I am a Ph.D. candidate in Electrical Computer Engineering at The University of Texas at Austin advised by Prof. Atlas Wang at VITA group.
I work closely with Prof. Marco Pavone and Prof. Yue Wang on 3D end-to-end models with robust generalization capabilities; with Prof. Achuta Kadambi on recovering 3D/4D signals that capture the space-time structure of our world from casually captured data; and with Prof. Callie Hao on hardware-software co-design.
I was the awardees of Qualcomm Innovation Fellowship 2022.

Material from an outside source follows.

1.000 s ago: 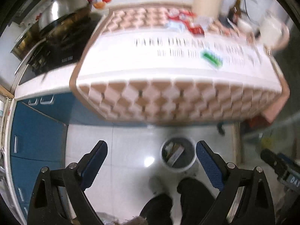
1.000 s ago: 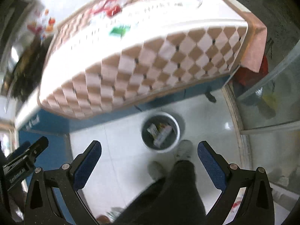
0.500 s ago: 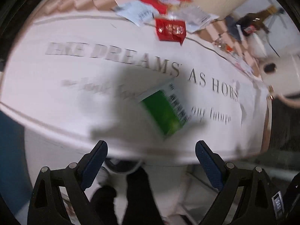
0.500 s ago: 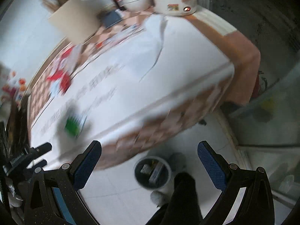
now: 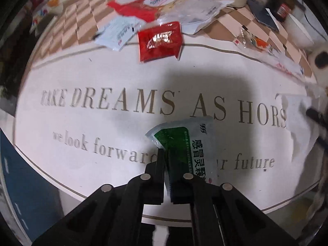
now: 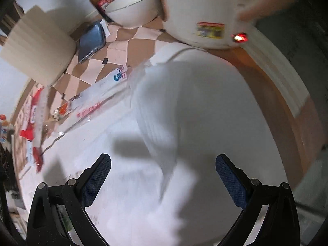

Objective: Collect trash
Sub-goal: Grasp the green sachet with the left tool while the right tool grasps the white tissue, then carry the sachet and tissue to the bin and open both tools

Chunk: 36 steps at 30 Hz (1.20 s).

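At the near edge of the desk, over the printed lettering of its white cover, the left gripper had closed on the green-and-white sachet — half a second earlier its fingers had been wide apart with the packet lying loose on the cover between them. Now the fingers stood almost together with the sachet's near edge pinched between them, the rest of it fanning out forward and to the right just above the cover. That made one piece of trash secured; judged from this, the next step was to lift it clear and carry it to a bin, which was out of sight in both current views.

The right gripper had swung in low over the far side of the desk, its blue-padded fingers spread wide and holding nothing. A blurred sheet of white paper lay directly ahead between them — probably its next target, though the blur left its edges unclear.

More trash was left at the back of the desk: a red packet, a larger red-and-white bag, a clear plastic wrapper and a pale blue-white sachet, lying close together and partly overlapping.
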Motion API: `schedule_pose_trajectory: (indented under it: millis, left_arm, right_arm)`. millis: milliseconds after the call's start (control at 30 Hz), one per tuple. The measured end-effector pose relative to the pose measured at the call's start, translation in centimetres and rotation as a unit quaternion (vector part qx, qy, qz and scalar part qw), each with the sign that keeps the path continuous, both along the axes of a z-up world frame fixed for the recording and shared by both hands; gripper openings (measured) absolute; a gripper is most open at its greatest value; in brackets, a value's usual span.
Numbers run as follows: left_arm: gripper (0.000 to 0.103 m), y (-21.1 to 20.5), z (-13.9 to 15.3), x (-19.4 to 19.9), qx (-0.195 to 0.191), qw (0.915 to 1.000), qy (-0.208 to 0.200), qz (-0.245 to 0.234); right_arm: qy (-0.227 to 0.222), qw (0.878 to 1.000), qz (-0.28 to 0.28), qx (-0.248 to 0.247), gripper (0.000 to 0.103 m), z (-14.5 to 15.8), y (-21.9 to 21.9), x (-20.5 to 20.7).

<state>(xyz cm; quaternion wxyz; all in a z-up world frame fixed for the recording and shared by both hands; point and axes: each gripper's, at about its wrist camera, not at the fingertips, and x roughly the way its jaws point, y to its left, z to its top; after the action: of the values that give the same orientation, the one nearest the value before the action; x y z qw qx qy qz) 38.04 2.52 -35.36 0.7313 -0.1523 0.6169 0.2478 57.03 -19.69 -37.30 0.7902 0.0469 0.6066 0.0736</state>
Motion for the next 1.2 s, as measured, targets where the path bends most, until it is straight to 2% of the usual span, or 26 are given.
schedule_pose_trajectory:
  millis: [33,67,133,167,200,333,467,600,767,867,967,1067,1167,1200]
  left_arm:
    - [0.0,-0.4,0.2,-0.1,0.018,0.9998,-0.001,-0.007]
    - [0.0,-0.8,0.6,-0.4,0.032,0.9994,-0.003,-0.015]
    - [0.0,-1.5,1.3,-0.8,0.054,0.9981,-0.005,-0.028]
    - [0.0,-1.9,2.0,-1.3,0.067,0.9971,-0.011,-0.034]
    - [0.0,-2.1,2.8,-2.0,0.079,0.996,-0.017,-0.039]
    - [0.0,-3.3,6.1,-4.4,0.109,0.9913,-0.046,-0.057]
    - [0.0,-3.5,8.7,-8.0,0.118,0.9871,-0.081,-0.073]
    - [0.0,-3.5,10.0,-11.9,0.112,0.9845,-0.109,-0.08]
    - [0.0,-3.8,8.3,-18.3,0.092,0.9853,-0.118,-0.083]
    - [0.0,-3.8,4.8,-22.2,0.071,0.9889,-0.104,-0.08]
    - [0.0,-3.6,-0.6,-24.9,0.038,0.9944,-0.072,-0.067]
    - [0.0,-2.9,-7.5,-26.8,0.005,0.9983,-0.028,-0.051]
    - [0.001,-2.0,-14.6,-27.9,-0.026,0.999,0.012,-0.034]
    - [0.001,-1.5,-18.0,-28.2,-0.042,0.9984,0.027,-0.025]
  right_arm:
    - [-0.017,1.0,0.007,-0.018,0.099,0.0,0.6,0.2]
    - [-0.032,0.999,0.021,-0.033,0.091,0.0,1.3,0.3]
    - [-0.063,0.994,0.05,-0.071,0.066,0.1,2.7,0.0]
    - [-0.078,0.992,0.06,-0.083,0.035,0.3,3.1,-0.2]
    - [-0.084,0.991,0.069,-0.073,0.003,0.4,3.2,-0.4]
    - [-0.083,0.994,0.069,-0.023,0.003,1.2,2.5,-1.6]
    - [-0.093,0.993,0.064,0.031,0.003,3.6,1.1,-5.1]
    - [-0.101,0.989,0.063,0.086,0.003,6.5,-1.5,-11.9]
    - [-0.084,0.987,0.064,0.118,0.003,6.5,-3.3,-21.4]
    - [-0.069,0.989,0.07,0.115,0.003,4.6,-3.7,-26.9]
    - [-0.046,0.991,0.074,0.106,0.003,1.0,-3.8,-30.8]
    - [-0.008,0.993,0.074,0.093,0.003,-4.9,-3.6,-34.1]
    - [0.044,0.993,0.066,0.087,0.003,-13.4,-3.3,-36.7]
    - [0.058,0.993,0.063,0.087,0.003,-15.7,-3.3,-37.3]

Humans possess the remarkable ability to perceive and interact with their environment. This ability
is driven by an internal understanding of how the scene's structure is formulated and the inherent
properties of the environment. To equip future intelligent machines with this capability, it is essential
to perceive geometry directly from visual inputs for interaction with the physical world, rather than
relying on offline algorithms for preprocessing camera poses, which limits the scalability of foundation
models for safe and reliable planning.
The next-generation learning algorithms that equipped with visual sensors, shall inherently perceive geometric structures that
pre-train 3D foundation models that leverage Internet-scale video data; align with existing VLMs for reliable reasoning and planning
by leveraging physical geometry from visual inputs; investigate novel architectures that can efficiently
process, interpret, and reason over high-resolution visual streams in the temporal dimension.

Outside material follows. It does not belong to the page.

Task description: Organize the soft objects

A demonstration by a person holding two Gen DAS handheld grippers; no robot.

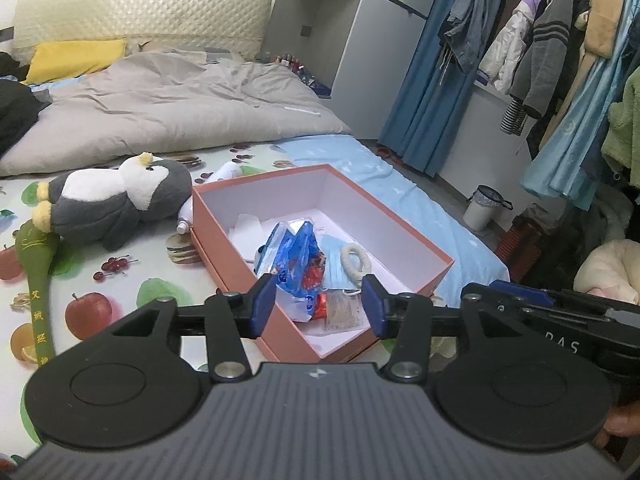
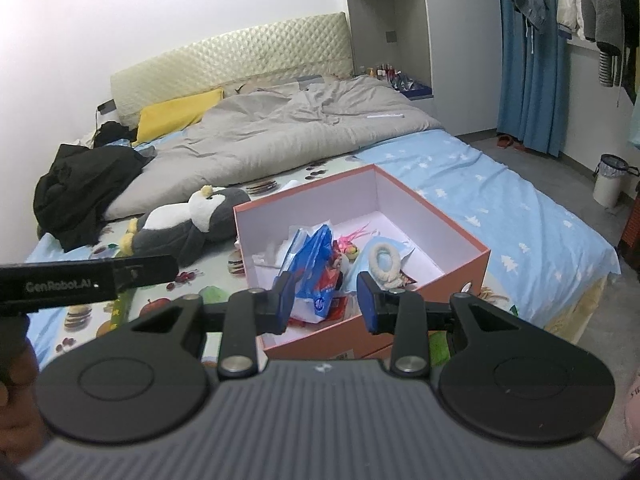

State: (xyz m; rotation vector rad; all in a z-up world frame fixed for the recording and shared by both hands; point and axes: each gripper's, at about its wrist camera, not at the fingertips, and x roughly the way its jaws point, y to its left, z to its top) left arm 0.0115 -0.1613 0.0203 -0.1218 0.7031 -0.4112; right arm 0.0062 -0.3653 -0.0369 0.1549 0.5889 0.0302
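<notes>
Box [image 1: 240,236] contents partly behind claws

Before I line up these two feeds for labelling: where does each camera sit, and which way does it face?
Left wrist: on the left gripper, open over the near end of the pink box, facing the headboard; the right gripper's body shows at right.
Right wrist: on the right gripper, open, slightly right of the other, facing the same way; the left gripper's body and a hand edge show at left.
Shared: box, penguin plush, blue packet, grey duvet.
</notes>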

The emergence of reasoning or strong generalization capabilities within foundation models are built upon the ability of processing and compressing large-scale data into well-designed, scalable models. However, 3D learning typically requires lengthy, modular, and non-differentiable pipelines for calibrating image or video data. This paradigm significantly hinders the scaling of 3D models to learn from web-scale, unannotated video data that lacks image annotations and camera poses. My researches address a practical and compelling challenge: 3D reconstruction from pose-free, unannotated image data.
My research tackles the challenge of data sparsity in photorealistic 3D digital environments, where dense scene capture with annotated poses is often unavailable. By combining Geometric Principles with Generative Priors—learned from large datasets—My reseaches fill in missing information using statistical patterns in shape and appearance. This approach leverages both the deterministic nature of geometry and the probabilistic power of generative models, enabling architectures to effectively learn from limited data.
My research has been demonstrated on platforms such as Quest 3, implemented within IARPA projects, and integrated into multiple commercial products.